(Beginning of Source material)
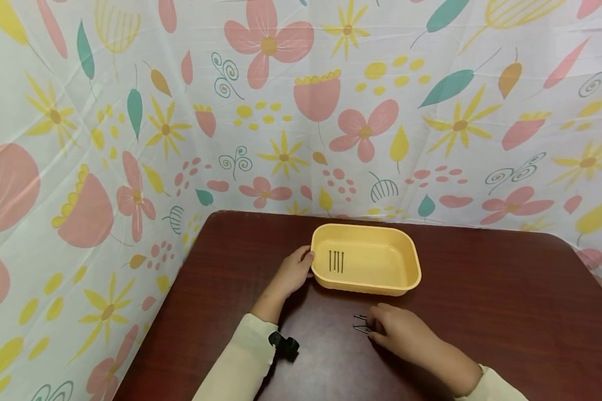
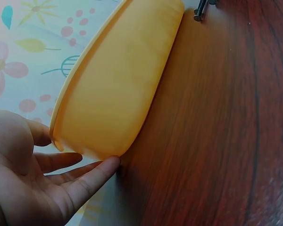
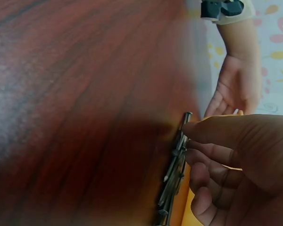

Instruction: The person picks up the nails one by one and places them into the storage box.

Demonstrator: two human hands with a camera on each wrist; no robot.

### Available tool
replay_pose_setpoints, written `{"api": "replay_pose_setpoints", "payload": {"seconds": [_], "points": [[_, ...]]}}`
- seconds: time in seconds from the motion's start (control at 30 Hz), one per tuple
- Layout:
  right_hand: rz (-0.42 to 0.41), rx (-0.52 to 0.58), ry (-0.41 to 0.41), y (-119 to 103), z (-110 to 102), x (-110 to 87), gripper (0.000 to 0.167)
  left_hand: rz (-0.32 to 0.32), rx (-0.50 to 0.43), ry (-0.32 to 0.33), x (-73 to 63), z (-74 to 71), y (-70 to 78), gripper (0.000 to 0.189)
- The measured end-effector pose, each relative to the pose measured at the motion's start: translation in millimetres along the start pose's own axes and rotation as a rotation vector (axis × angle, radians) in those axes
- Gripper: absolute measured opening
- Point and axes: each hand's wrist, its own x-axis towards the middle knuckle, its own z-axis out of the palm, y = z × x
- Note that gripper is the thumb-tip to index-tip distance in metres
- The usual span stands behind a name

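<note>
At dark-red table [image 1: 486, 301] | holding yellow tray [image 1: 376, 257] near back edge by left end with left hand [image 1: 292, 272], half-open | touching loose nails [image 3: 168, 190] with right hand [image 1: 401, 331], curled; cannot tell whether gripping | inside tray, showing four nails [image 1: 338, 262] abreast

A narrow strip of tabletop [image 1: 338, 307] separates the right grip [image 1: 396, 328] from the yellow tray [image 1: 363, 288], whose raised wall blocks the way.

Worktop [image 1: 506, 289] before floral hanging [image 1: 301, 128].
Surface: red-brown wood grain, far corners rounded, pale glare [image 1: 313, 373] near side. Hanging: white, creased, printed pink, yellow, teal.
</note>
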Motion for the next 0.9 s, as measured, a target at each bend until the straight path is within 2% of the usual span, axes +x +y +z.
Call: {"api": "replay_pose_setpoints", "payload": {"seconds": [0.33,0.9], "points": [[-0.035,-0.018,0.033,1.6,6.7,-0.1,0.019,-0.004,0.008,0.005,-0.6,0.8,0.6,0.049],[-0.012,0.025,0.021,3.2,3.4,4.8,0.022,-0.002,-0.008,0.008,0.5,1.3,2.3,0.049]]}}
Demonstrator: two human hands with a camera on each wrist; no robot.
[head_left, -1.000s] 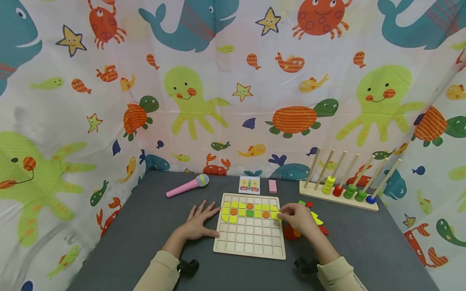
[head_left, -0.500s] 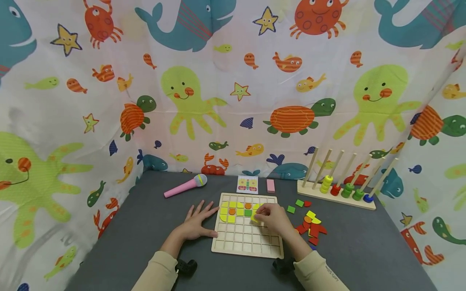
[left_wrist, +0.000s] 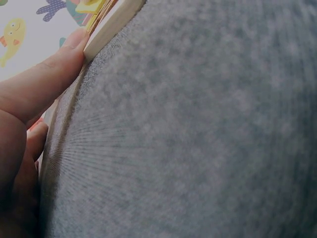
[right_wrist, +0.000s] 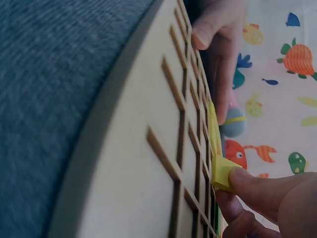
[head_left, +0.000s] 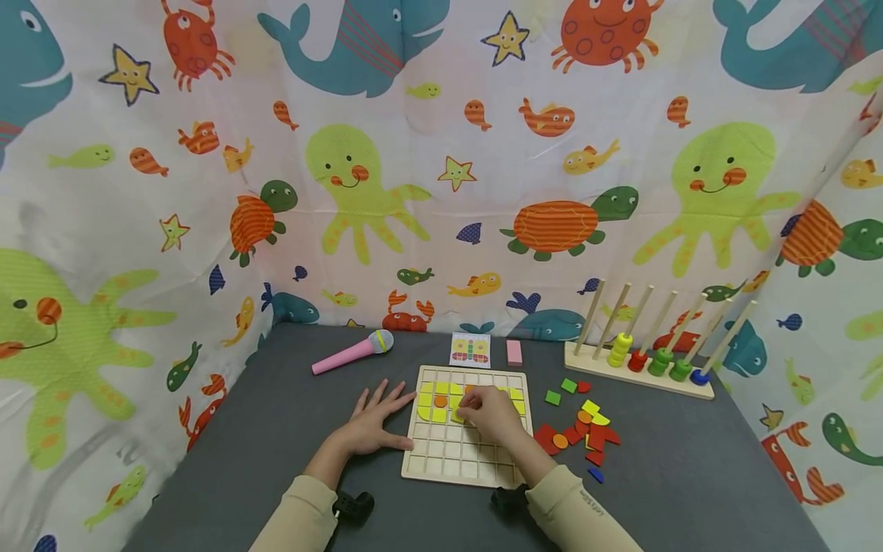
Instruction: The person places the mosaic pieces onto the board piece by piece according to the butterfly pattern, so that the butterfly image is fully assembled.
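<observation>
Your right hand (head_left: pixel 491 414) holds 1 yellow block (right_wrist: pixel 223 171) above the wooden board (head_left: pixel 469 469), its grip pinched together on the block between thumb and finger. From the head camera, the block sits just right of 1 laid yellow square (head_left: pixel 438 415) — and on your side of another. The right wrist view shows it tilted to the board; contact can't be told. Fingers cover part, so no long axis shows. Your left hand (head_left: pixel 369 429), fingers spread, is farther from the block — thumb at the board's left edge.
</observation>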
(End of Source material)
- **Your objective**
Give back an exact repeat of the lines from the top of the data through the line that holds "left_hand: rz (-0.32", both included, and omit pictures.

- **Response area**
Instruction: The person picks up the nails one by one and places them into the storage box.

Demonstrator: two human hands with a camera on each wrist; no robot.

### Available tool
replay_pose_setpoints, written `{"api": "replay_pose_setpoints", "payload": {"seconds": [_], "points": [[_, ...]]}}`
- seconds: time in seconds from the motion's start (control at 30 Hz), one per tuple
- Layout:
  right_hand: rz (-0.42 to 0.41), rx (-0.52 to 0.58), ry (-0.41 to 0.41), y (-119 to 103), z (-110 to 102), x (-110 to 87), gripper (0.000 to 0.167)
  left_hand: rz (-0.32 to 0.32), rx (-0.50 to 0.43), ry (-0.32 to 0.33), x (-73 to 63), z (-74 to 71), y (-70 to 78), gripper (0.000 to 0.189)

This answer has been given in full.